O Programa Nacional de Alimentação Escolar (PNAE), que já chega a mais de 56 mil alunos em 60 escolas no Moxico, enfrenta sérios problemas de execução, que vão muito além das conhecidas dificuldades logísticas e de infra-estruturas.
Na província do Moxico, directores escolares e responsáveis locais denunciam abertamente a falta de qualidade dos produtos fornecidos pelas empresas contratadas, a opacidade total na escolha das fornecedoras e a ausência de informação sobre os planos de distribuição.
Segundo relatos recolhidos de directores de várias escolas do Moxico, os alimentos entregues apresentam frequentemente problemas graves, tais como: arroz com grãos quebrados ou infestados, óleo de má qualidade, feijão com pedras e conservas fora do prazo ou com embalagens danificadas.
“Não é merenda nutritiva, é um risco para a saúde das crianças”, desabafou um dirigente escolar que preferiu não ser identificado.
Muitos directores queixam-se de que os produtos não cumprem os padrões mínimos de segurança alimentar, o que compromete o próprio objectivo do programa de combater a desnutrição.
A falta de transparência é outro ponto central das críticas. Directores e professores afirmam desconhecer por completo os planos de distribuição, isto é, quando e como os alimentos chegam, qual a quantidade exacta por escola e, sobretudo, qual a origem das empresas fornecedoras. Não há listas públicas das instituições contratadas, nem relatórios de qualidade ou actas de entrega acessíveis às direcções escolares.
“Trabalhamos no escuro. Recebemos o que nos mandam e pronto”, resumiu outro director de escola.
Pais e dirigentes comunitários contactados pelo RECURSO também expressaram preocupação e pediram expressamente que os seus nomes não fossem revelados.
“Temos medo de represálias”, justificou uma mãe de aluno de uma escola rural. Várias famílias relatam que as crianças chegam a recusar a comida por causa do sabor ou do aspecto, o que acaba por reduzir o impacto positivo esperado na frequência escolar.

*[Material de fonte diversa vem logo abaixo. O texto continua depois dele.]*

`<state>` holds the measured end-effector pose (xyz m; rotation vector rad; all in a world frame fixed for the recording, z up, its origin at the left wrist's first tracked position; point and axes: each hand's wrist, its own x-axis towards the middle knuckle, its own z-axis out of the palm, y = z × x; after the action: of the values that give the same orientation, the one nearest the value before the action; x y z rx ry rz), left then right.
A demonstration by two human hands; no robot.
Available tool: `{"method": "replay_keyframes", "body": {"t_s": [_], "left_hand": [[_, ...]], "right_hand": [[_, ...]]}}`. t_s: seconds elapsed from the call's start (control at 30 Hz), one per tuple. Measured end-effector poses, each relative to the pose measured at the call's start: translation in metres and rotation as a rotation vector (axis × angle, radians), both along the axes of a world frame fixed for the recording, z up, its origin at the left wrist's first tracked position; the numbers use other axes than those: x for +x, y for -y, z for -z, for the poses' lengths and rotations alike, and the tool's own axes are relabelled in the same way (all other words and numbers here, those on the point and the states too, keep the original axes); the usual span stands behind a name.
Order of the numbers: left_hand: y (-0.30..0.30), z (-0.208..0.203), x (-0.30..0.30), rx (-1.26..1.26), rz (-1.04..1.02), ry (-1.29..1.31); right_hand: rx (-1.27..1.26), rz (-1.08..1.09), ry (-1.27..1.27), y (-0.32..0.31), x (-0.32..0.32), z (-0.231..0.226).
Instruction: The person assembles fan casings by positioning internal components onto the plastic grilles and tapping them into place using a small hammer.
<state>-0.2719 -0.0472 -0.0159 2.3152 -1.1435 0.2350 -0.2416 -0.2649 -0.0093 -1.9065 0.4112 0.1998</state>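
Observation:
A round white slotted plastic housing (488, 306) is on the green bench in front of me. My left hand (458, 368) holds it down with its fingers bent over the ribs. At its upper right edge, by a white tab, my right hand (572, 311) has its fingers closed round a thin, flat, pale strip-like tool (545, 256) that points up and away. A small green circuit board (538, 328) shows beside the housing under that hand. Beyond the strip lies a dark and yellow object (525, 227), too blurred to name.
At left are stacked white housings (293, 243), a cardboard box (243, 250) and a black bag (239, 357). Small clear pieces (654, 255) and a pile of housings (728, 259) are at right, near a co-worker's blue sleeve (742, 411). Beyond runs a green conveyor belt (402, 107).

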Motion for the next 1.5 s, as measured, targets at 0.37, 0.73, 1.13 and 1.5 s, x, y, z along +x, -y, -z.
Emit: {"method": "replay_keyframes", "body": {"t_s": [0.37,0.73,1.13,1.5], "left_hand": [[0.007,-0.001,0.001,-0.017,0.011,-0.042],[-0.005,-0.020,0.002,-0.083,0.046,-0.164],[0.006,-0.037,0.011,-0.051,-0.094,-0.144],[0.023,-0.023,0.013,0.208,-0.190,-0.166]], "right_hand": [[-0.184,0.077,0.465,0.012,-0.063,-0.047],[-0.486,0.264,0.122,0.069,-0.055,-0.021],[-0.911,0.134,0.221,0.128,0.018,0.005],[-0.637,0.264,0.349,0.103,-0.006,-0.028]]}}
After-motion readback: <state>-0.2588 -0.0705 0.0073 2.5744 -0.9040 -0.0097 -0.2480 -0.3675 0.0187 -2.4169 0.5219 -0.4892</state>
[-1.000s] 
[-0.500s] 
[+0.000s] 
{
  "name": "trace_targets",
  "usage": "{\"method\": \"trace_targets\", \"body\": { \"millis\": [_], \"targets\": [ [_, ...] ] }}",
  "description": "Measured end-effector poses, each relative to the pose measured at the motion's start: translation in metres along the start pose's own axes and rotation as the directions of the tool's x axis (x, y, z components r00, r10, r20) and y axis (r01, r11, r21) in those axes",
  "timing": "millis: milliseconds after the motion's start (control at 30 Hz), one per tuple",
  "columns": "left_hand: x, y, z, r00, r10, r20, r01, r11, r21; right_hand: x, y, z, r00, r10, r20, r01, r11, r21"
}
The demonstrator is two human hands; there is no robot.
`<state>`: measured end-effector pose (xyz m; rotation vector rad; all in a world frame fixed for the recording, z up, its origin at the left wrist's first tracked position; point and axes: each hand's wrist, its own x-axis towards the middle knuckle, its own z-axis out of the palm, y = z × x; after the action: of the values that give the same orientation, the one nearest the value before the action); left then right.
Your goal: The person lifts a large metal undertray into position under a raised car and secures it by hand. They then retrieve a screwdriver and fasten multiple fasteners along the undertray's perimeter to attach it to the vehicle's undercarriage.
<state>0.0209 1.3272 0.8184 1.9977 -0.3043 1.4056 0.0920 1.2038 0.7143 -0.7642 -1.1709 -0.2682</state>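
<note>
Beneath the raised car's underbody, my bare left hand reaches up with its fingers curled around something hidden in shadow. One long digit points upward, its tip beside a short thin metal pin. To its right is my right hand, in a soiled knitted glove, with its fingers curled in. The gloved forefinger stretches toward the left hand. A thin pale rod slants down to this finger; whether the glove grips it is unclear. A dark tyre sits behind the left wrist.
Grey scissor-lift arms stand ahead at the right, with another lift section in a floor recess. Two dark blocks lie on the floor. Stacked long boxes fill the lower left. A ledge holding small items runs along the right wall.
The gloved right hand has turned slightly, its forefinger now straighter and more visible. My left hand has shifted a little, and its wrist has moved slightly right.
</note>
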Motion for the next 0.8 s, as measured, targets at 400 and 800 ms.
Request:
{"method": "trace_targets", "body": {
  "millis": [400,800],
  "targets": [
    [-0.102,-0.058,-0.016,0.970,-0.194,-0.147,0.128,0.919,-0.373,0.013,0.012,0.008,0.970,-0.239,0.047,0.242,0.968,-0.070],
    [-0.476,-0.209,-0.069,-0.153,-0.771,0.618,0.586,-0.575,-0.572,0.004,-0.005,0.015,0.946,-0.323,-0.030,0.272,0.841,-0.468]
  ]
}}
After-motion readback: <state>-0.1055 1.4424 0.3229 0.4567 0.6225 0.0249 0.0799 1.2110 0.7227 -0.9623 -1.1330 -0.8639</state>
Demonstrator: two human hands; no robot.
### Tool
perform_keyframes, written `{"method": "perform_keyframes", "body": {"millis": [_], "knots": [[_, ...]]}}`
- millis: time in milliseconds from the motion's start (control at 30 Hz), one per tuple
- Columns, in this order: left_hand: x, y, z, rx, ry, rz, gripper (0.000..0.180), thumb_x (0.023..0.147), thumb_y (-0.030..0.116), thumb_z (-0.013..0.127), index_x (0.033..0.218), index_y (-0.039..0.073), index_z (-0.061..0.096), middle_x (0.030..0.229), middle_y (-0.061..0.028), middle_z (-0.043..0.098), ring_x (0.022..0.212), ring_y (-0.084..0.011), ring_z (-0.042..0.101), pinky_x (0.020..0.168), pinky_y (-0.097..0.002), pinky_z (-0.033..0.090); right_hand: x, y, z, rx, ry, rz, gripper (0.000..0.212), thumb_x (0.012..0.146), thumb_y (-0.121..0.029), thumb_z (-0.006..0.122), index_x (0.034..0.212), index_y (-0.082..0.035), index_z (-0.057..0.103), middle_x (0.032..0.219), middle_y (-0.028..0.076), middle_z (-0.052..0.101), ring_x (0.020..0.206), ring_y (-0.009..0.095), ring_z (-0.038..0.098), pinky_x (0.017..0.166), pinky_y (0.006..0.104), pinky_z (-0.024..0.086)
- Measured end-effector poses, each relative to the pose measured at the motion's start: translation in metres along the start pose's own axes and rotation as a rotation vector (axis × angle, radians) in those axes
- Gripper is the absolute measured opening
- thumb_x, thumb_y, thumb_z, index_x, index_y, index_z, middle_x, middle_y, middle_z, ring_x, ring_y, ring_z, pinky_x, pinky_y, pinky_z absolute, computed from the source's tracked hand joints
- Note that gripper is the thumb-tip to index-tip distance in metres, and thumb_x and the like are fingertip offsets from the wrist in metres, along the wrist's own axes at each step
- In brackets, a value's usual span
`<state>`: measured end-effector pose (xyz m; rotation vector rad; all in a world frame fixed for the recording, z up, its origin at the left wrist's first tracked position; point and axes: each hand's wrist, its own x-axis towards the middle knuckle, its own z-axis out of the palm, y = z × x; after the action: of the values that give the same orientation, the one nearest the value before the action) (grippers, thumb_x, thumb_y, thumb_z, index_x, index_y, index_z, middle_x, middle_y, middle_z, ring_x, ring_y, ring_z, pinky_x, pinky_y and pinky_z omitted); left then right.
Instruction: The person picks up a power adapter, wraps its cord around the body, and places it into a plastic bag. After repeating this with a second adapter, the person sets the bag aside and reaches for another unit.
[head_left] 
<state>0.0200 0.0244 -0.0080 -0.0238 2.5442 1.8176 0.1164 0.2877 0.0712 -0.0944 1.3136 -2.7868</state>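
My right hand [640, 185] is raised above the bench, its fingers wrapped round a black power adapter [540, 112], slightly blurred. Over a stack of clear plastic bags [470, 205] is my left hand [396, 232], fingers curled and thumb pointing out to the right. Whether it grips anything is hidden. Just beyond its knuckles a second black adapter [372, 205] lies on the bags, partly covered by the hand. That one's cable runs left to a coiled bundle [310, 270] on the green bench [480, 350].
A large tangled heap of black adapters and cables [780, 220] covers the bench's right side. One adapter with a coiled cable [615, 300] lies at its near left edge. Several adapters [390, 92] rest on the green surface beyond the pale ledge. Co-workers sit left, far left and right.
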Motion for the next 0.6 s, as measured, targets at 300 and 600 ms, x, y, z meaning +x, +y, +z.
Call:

O RECURSO tentou contactar as diferentes direcções provinciais e municipais envolvidas no programa (Educação, Finanças e Administração Local), mas não obteve qualquer resposta. Pedidos enviados por mensagens e telefonemas feitos nas últimas semanas ficaram sem retorno. A única excepção foi o município do Léua. O administrador municipal, António Muquisse, fazendo uma avaliação do funcionamento do programa no seu município e reconhecendo implicitamente que há entraves, apelou aos cidadãos a denunciarem a fim de se corrigir irregularidades.
“Pedimos que os cidadãos ajudem a denunciar casos que existam, situações que atrapalhem o andar do processo”, exortou o administrador.
Estas queixas surgem num contexto em que o Moxico, uma das províncias mais vastas e com maior dispersão rural do país, já luta com estradas precárias, falta de cozinhas adequadas e dificuldades de armazenamento para que o PNAE funcione na normalidade. Agora, soma-se a tudo isto a desconfiança em relação às empresas que ganham os contratos de fornecimento.
A ausência de fiscalização rigorosa e de mecanismos de transparência abre espaço para especulações sobre a qualidade e a origem dos produtos, minando a credibilidade de todo o programa.
Enquanto o Governo Provincial anuncia números de cobertura e investimentos na ordem dos milhares de milhões de kwanzas, directores, pais e comunidades no terreno pedem, com urgência, mais controlo na qualidade, divulgação pública das empresas fornecedoras, planos de distribuição claros e, acima de tudo, que a merenda chegue de facto em condições e nutritiva às mais de 56 mil crianças que deviam beneficiar do programa.
O Programa Nacional de Alimentação Escolar no Moxico tem potencial para transformar a vida de milhares de alunos. Mas, sem resolver rapidamente a falta de qualidade dos produtos, a opacidade na gestão e a ausência de respostas das autoridades competentes, o risco é que se transforme num caso de boa intenção com péssima execução. A voz do administrador do Léua, pedindo denúncias, pode ser o primeiro sinal de que as autoridades locais começam a reconhecer a gravidade do problema. Resta saber se os outros dirigentes vão seguir o exemplo.